Berlin DPA press officer Simon Rebiger told MEE that he could not comment on Younes’ case because it is ongoing, but said the Covid pandemic and high workload had left Berlin DPA unable to process every case within the scheduled time.

“We regret that this means that complainants sometimes have to wait a longer time than usual for a decision on their matter. In the present case, the Berlin DPA is actively working towards a decision in the coming months,” he said in a statement.

Casting the net

One big question is whether Younes was the only Palestinian rights advocate whose data was tracked, compiled and shared. In the wake of the leaked dossier, a handful of Palestinian rights advocates filed their own data access requests with RIAS Berlin to find out. 

One of those who filed a request was Iris Hefets, a Berlin-based psychoanalyst who left Israel in 2002 to start a new life in Germany, and who has had her own public run-ins over her political takes on Israel and Palestine during the past two decades.

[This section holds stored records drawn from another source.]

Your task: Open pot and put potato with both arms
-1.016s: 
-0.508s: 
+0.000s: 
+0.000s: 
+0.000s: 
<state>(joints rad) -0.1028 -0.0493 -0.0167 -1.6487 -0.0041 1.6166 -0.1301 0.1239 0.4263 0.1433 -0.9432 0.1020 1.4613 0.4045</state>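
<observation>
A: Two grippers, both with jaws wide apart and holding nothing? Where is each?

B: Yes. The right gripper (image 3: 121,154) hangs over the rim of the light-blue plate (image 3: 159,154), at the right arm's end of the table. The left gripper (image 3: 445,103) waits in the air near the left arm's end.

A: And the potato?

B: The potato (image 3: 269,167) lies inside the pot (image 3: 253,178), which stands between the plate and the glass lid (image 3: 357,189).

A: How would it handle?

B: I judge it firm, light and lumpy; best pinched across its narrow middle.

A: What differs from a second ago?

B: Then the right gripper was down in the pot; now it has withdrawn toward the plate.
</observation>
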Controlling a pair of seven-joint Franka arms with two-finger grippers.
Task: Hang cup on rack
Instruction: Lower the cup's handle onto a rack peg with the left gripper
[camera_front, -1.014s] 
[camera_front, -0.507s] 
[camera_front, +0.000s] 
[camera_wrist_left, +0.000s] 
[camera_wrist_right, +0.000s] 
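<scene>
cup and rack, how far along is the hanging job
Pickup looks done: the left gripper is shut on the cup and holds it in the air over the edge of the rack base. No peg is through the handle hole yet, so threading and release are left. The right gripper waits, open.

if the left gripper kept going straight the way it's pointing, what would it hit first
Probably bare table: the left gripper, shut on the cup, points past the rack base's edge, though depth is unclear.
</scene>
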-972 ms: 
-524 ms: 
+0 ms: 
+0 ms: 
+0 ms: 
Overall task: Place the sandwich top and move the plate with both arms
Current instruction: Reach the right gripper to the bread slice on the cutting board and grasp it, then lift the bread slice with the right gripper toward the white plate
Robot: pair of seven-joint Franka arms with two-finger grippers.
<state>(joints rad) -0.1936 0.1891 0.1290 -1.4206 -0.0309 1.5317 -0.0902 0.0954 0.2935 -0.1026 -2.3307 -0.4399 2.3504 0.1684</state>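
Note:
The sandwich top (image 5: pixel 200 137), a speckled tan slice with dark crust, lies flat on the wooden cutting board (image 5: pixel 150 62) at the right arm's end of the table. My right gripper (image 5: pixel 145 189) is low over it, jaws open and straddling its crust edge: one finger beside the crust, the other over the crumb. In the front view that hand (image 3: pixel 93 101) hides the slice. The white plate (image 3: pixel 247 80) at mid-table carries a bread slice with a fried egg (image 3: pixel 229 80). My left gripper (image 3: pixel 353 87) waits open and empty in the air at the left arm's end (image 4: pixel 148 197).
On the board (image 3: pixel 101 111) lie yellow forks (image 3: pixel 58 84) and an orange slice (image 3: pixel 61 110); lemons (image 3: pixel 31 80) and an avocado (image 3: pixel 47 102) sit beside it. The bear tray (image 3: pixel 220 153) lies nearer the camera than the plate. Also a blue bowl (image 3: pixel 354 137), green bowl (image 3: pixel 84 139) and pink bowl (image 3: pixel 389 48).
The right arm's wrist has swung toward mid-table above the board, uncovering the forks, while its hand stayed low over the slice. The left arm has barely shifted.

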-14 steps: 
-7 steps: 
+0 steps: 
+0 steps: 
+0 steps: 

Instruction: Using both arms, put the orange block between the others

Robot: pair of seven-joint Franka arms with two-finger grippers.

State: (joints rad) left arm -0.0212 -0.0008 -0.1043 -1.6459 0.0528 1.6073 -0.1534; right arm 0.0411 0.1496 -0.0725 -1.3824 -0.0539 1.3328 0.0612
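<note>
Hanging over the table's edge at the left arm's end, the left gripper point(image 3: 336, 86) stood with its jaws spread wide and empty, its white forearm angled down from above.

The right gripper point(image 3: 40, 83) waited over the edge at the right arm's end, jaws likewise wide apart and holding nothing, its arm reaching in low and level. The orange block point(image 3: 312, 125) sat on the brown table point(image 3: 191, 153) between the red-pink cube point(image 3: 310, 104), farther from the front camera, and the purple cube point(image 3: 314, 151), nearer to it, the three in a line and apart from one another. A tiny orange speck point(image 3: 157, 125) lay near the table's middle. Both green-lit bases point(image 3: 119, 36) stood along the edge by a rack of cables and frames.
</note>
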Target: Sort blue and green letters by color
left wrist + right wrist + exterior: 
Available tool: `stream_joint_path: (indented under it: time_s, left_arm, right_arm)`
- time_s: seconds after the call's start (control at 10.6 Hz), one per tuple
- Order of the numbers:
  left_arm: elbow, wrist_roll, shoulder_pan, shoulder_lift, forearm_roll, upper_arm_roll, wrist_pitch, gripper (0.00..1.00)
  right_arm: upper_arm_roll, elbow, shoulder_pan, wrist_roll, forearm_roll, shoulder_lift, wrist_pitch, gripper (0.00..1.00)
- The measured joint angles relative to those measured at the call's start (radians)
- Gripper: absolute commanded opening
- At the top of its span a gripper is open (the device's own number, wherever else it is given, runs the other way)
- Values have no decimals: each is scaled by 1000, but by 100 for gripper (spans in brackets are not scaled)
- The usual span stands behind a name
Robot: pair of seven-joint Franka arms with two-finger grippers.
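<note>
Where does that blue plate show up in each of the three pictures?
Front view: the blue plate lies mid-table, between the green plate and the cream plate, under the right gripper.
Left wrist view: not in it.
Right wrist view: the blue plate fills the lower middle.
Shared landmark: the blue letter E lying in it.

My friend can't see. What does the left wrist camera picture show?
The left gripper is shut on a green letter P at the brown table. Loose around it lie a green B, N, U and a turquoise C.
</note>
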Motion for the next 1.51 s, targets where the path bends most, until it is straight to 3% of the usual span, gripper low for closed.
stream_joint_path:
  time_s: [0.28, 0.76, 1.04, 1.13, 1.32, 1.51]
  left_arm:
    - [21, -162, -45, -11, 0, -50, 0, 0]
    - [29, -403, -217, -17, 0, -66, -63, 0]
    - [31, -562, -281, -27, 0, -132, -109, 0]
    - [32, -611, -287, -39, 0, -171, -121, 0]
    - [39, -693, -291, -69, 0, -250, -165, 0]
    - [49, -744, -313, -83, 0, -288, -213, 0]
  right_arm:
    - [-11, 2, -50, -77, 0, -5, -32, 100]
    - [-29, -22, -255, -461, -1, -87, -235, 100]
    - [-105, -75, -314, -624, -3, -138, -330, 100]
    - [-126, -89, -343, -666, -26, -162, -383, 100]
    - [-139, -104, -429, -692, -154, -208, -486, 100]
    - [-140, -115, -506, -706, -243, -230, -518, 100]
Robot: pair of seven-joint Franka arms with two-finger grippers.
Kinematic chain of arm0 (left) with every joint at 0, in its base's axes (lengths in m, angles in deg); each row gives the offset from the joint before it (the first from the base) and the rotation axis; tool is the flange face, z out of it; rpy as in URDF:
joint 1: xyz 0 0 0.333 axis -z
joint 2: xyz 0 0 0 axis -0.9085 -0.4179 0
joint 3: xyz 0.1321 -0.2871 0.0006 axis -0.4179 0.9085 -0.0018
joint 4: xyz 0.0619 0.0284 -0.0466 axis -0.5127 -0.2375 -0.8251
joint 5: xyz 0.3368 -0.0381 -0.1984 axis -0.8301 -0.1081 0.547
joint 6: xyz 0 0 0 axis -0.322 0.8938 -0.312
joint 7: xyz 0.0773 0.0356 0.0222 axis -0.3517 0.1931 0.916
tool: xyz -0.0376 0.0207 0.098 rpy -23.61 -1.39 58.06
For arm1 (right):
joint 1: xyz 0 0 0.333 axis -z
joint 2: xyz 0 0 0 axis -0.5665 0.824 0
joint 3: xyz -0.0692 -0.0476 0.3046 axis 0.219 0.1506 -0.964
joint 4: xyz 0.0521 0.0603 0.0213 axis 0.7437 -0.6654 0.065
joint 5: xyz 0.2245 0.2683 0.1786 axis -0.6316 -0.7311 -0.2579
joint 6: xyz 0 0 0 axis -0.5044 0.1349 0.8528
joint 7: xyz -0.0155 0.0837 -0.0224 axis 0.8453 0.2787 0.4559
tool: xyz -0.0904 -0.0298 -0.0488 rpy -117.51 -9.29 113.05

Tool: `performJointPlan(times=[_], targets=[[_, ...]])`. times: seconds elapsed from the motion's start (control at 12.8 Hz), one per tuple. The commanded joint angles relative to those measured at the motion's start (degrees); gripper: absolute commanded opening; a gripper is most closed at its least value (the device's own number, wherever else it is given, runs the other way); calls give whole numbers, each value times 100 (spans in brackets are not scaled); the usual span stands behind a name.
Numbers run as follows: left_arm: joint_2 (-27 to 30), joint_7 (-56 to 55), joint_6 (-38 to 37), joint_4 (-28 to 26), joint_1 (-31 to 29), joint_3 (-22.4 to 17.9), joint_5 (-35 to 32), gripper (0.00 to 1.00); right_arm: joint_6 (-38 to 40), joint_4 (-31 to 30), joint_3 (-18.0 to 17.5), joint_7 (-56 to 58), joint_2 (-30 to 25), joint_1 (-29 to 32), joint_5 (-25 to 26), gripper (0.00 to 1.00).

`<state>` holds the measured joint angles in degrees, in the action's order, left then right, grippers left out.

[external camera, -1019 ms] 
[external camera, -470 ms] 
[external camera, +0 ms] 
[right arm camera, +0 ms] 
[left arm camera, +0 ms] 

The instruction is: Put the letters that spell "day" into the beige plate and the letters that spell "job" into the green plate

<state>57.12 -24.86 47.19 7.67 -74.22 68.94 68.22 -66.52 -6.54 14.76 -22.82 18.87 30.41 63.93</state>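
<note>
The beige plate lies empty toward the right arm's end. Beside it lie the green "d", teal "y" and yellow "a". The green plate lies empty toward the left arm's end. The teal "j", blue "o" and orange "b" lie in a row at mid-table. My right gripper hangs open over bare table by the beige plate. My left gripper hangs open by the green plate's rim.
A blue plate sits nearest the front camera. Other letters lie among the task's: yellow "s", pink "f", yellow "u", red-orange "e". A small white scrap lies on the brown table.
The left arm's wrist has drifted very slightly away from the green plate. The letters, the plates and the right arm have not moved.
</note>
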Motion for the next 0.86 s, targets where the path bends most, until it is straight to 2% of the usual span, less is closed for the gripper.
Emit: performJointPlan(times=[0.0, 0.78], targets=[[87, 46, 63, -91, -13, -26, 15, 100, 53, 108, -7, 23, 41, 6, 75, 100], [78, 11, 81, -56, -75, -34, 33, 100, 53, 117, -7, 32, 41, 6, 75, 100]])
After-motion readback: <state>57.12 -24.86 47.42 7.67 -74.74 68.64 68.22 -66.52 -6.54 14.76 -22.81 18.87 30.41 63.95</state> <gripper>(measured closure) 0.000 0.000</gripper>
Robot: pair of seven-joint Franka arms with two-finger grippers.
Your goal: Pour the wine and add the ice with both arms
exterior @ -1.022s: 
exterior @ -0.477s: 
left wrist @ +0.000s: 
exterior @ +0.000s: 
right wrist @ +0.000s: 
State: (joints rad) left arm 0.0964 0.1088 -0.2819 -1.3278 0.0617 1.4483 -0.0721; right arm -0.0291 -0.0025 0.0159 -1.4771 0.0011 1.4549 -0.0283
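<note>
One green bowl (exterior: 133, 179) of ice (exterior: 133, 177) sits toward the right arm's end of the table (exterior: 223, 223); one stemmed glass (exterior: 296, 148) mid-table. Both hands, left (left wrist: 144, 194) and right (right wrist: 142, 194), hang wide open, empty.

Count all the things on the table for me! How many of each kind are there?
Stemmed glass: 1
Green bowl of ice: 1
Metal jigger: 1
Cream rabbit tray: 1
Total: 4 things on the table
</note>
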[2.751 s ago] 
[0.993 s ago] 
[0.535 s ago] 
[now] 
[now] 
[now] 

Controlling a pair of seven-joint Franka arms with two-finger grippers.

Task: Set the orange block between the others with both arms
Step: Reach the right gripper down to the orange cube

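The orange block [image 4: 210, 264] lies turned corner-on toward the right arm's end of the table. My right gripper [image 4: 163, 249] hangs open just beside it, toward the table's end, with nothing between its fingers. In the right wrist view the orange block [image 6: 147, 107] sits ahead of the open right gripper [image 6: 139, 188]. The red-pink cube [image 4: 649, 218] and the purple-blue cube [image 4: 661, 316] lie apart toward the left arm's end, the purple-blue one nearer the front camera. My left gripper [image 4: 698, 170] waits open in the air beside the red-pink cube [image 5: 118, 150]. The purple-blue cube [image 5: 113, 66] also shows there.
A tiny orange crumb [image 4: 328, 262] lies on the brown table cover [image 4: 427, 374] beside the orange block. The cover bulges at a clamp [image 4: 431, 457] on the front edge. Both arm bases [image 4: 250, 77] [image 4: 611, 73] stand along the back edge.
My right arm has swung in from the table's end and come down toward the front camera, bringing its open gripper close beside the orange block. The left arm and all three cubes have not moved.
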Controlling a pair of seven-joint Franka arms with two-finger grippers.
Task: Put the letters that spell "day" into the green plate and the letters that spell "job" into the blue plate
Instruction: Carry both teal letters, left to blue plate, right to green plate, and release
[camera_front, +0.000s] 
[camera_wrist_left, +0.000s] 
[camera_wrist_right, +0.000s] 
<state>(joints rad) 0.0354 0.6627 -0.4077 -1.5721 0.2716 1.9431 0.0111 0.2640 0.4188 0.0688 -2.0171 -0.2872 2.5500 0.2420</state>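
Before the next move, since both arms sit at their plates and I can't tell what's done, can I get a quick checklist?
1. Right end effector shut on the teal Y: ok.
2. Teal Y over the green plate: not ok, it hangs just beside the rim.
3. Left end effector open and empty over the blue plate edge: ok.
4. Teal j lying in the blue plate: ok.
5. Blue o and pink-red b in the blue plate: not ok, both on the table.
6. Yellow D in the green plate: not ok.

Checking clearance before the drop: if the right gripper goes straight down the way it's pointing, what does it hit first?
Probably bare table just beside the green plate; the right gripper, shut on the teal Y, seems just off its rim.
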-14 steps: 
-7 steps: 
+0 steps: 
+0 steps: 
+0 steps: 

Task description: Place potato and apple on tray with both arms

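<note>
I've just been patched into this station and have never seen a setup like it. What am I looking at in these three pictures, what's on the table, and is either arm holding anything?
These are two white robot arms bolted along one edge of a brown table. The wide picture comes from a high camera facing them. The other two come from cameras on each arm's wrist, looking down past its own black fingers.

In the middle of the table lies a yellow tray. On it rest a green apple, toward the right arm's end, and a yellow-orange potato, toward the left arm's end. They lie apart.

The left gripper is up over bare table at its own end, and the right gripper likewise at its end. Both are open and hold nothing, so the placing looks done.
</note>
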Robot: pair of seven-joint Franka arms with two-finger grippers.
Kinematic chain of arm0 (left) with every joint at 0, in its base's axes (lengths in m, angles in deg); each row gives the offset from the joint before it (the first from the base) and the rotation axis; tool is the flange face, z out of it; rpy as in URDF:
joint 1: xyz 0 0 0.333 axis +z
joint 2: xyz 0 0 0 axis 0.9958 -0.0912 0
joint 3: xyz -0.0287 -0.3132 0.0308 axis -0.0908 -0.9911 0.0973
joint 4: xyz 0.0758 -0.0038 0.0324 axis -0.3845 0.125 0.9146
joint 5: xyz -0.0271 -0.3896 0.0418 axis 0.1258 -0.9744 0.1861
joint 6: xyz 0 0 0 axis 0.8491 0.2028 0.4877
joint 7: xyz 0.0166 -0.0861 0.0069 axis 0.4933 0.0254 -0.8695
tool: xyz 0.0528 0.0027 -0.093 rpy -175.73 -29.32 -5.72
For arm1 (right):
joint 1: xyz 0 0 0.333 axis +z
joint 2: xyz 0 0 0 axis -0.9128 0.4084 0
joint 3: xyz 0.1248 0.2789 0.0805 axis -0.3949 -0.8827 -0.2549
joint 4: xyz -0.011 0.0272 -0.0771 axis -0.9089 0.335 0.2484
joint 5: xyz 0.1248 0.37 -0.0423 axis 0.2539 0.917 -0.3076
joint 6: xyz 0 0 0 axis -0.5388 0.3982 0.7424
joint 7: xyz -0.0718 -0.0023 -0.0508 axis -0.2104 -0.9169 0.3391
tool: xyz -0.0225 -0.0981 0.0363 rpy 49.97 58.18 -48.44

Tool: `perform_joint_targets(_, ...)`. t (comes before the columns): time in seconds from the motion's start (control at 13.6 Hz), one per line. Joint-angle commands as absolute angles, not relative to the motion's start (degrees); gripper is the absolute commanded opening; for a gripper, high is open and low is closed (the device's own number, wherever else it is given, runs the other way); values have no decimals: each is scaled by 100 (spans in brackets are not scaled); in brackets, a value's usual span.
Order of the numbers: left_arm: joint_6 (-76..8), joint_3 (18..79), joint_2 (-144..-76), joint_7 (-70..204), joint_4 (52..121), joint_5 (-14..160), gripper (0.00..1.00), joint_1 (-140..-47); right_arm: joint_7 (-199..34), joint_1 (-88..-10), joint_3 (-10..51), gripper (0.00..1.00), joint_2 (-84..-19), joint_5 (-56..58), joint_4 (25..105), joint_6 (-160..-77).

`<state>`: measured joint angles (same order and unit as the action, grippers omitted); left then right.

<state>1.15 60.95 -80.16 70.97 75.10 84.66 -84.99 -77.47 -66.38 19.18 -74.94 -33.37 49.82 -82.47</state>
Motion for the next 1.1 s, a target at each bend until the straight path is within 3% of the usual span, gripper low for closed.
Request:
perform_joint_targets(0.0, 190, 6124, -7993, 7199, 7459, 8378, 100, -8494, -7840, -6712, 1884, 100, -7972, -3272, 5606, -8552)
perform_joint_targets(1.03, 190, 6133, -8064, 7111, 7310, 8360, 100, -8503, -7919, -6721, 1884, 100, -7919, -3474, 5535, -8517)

She was chairwoman of Jewish Voice for a Just Peace in the Middle East in 2016 when, as a result of its support for BDS, the organisation's German bank closed its account.  

If Younes has a file, Hefets said, it’s absolutely plausible that other advocates like her have one too. But she stressed that, unlike Younes and others who have been the subject of smear campaigns, she is in a “luxury situation”: her livelihood is not impacted.

“I'm doing this as an act of solidarity, and because I'm worried about the drift to the right wing here in Germany and this use of totalitarian methods,” she said.

MEE understands that at least four people who requested a file received a response in which RIAS did not answer whether or not their individual data was held, but rather made a general statement about the organisation’s work and legal exemptions that would mean it didn’t have to share data.

Fassina said if Younes’ case is successful, the hope is that it will “pave the way for other Palestinian rights advocates in Germany to request for their data to ensure there is no other secret dossier on them”.